=== Available data ===

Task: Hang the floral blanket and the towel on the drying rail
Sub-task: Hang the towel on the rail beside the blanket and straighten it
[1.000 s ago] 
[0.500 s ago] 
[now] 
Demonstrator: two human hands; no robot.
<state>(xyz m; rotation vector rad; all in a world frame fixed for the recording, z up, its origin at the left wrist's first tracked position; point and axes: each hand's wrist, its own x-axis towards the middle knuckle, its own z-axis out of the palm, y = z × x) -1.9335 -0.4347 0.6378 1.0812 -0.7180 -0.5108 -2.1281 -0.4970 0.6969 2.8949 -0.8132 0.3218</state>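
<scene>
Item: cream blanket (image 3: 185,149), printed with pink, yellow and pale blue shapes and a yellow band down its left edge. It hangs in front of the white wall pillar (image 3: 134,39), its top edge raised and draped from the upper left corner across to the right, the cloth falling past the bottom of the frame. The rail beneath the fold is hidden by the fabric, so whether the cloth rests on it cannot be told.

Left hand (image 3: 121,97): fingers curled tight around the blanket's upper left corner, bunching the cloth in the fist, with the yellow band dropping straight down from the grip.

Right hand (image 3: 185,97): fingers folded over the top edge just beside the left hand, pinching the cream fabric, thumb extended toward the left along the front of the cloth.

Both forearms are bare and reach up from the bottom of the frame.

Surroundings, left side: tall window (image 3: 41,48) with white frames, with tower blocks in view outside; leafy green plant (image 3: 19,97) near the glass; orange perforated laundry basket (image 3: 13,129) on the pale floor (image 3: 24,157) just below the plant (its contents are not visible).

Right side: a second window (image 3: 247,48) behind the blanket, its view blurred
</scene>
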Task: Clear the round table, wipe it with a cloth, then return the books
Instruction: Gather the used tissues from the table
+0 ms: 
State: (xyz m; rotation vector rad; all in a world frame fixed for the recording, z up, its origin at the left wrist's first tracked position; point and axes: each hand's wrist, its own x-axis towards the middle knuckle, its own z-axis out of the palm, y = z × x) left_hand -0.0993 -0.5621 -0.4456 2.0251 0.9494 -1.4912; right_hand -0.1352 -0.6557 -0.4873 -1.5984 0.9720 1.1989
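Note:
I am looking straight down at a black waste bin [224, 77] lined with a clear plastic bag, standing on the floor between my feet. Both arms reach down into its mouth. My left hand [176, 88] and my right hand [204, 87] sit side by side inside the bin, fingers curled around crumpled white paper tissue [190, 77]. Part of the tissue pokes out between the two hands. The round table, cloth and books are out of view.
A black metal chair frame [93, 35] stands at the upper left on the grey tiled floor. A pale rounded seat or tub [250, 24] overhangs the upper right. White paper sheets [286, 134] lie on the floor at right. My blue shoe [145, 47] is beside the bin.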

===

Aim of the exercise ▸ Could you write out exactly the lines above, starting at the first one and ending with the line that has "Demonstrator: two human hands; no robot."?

Response area ▸
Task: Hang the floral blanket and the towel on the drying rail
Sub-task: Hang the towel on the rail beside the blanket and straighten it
[1.000 s ago] 
[0.500 s ago] 
[now] 
Demonstrator: two human hands; no robot.

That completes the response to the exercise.